EXERCISE DIRECTIONS: Copy, word for word, each line of the data below from the first through the line containing "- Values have", and stop there.

Data excerpts
....................

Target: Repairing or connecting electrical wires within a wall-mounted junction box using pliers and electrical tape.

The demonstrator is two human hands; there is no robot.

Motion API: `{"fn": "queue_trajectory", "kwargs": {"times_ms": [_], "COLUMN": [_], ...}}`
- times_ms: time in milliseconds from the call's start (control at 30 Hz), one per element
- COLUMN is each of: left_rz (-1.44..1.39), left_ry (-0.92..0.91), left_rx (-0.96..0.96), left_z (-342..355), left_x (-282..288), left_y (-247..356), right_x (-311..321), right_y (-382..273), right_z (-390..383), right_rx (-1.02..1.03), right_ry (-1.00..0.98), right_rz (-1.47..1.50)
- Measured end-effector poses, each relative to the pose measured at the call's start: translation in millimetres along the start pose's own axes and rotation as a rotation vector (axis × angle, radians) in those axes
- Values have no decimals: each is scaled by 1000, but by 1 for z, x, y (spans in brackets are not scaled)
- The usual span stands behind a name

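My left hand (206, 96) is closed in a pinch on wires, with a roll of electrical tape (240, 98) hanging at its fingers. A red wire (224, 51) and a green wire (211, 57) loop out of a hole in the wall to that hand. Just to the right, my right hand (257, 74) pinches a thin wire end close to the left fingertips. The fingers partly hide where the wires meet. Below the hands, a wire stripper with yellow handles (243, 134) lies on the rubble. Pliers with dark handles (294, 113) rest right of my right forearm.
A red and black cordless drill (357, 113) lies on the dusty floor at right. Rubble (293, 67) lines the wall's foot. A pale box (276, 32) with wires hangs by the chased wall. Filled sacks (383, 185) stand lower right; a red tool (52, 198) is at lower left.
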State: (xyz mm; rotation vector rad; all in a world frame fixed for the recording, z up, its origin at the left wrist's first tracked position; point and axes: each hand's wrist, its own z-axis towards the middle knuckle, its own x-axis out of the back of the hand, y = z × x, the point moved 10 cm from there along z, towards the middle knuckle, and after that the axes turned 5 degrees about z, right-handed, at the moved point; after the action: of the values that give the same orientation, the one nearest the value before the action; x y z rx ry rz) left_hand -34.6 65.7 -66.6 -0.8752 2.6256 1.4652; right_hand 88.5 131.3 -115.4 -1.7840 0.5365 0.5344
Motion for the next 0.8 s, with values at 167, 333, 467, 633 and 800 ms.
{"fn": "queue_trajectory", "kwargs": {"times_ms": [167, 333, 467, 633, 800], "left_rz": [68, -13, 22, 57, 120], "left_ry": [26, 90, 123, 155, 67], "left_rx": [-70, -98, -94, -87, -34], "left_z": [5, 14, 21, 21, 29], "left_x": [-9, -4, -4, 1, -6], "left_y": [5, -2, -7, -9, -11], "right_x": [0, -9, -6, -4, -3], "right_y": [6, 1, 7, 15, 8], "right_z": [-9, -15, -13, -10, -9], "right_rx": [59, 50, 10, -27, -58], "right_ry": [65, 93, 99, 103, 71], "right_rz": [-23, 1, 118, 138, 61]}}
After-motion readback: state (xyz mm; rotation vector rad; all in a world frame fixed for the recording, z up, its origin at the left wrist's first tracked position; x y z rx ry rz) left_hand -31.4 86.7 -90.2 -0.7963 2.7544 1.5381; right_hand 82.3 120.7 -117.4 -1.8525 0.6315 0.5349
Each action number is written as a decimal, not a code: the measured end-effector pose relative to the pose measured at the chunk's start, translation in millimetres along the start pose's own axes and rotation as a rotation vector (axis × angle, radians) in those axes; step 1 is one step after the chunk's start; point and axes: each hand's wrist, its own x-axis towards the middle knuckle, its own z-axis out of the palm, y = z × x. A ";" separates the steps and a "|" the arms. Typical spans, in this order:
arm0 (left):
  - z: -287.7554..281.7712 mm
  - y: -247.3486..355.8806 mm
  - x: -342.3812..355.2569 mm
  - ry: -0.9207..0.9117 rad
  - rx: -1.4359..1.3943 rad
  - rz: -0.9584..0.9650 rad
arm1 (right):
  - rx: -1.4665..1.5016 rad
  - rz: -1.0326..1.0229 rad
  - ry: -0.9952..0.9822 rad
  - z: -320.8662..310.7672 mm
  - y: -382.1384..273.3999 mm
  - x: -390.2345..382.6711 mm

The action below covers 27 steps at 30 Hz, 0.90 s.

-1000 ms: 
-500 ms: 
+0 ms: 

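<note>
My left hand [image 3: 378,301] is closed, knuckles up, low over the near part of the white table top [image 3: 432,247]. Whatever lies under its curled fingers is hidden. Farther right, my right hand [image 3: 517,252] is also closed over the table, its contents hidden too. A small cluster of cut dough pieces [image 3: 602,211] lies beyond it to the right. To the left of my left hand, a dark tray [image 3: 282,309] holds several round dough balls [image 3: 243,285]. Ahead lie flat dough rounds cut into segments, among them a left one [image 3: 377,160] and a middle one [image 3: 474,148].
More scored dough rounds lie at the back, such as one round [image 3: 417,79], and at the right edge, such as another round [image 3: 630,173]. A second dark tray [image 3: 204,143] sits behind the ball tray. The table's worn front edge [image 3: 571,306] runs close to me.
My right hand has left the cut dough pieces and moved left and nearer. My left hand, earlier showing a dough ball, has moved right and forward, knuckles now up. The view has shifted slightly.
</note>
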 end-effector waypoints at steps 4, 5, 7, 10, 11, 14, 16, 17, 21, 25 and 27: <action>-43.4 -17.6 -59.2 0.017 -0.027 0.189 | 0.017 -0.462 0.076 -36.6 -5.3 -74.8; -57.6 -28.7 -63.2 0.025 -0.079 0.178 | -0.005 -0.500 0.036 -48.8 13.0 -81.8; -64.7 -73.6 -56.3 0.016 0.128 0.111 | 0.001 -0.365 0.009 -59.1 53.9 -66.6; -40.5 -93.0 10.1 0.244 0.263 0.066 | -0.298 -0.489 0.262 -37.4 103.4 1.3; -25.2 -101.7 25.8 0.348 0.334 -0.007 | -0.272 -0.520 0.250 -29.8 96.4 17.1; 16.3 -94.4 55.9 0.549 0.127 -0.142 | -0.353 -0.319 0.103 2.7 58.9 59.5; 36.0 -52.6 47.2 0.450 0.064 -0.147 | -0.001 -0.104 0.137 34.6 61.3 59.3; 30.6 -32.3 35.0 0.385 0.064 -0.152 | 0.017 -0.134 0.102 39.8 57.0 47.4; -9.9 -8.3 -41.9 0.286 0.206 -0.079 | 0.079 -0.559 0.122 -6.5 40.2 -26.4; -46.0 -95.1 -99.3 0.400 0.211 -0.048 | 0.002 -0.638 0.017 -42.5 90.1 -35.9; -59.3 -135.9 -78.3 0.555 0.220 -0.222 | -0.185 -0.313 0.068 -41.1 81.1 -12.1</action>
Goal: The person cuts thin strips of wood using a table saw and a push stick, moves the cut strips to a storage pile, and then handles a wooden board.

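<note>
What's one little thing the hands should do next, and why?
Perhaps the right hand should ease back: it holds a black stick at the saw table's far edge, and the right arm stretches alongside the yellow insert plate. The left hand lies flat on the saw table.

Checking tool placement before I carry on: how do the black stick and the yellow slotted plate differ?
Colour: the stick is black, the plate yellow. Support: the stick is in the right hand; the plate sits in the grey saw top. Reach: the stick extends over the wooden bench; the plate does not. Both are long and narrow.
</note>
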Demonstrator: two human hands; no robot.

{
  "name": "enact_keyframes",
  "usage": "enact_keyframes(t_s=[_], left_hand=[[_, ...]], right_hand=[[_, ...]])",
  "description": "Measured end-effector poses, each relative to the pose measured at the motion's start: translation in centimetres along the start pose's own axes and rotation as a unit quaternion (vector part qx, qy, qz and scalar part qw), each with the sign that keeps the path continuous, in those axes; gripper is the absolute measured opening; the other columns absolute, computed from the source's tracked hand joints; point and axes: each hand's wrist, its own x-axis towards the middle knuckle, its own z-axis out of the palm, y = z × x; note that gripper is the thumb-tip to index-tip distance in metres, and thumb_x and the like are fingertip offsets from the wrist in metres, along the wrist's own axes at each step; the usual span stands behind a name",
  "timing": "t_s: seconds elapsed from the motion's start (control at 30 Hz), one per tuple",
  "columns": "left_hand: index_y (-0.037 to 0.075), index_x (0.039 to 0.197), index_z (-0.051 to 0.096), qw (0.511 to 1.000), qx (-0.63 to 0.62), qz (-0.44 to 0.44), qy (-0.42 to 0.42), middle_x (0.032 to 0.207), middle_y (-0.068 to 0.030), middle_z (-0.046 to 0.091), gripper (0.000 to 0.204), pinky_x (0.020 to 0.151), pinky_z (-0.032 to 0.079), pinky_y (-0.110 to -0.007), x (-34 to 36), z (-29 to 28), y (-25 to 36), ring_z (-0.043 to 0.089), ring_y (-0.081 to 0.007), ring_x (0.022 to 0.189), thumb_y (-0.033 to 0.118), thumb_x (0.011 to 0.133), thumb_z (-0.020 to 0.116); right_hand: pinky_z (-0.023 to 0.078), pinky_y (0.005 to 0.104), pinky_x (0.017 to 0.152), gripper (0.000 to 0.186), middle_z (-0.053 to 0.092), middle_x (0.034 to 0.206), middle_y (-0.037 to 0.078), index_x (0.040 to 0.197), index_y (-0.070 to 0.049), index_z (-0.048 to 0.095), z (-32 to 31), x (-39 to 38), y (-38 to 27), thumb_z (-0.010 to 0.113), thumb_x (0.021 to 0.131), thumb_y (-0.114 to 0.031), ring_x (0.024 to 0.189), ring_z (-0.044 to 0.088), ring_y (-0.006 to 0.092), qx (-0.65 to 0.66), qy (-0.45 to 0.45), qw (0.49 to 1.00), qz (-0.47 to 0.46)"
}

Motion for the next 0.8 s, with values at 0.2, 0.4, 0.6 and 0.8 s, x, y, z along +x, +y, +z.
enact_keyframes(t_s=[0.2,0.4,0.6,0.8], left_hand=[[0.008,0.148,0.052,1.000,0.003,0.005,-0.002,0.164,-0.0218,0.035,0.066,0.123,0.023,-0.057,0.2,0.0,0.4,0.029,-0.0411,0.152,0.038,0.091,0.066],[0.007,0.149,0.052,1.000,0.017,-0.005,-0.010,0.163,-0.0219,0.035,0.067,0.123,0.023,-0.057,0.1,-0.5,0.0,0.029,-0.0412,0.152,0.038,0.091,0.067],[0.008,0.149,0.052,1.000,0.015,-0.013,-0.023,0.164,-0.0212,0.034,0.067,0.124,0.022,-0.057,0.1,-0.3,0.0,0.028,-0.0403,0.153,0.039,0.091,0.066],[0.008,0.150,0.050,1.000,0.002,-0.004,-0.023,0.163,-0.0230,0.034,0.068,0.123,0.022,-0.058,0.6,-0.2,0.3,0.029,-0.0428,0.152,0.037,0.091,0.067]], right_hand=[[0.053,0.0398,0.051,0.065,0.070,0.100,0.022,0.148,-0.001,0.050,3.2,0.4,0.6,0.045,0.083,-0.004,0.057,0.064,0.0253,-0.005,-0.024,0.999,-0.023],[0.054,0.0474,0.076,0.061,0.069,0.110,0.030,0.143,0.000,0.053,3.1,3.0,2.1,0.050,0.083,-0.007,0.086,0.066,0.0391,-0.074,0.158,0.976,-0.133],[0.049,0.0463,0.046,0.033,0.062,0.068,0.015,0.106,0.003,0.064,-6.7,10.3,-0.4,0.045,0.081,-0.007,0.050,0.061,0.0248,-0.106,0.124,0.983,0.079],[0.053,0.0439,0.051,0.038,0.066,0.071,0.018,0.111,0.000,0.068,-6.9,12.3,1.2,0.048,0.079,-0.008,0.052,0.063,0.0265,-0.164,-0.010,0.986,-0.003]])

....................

RESPONSE FOR THIS EXERCISE:
Target: Repairing or connecting electrical wires within a wall-mounted junction box using pliers and electrical tape.

The demonstrator is two human hands; there is no robot.

Motion API: `{"fn": "queue_trajectory", "kwargs": {"times_ms": [_], "COLUMN": [_], ...}}`
- times_ms: time in milliseconds from the call's start (control at 30 Hz), one per element
- COLUMN is each of: left_rz (-1.44..1.39), left_ry (-0.92..0.91), left_rx (-0.96..0.96), left_z (-342..355), left_x (-282..288), left_y (-247..356), right_x (-311..321), right_y (-382..273), right_z (-390..383), right_rx (-1.02..1.03), right_ry (-1.00..0.98), right_rz (-1.47..1.50)
- Measured end-effector poses, each relative to the pose measured at the call's start: translation in millimetres along the start pose's own axes and rotation as a rotation vector (axis × angle, radians) in those axes
- Values have no decimals: each is scaled by 1000, but by 1 for z, x, y (spans in brackets are not scaled)

This completes the output for the exercise.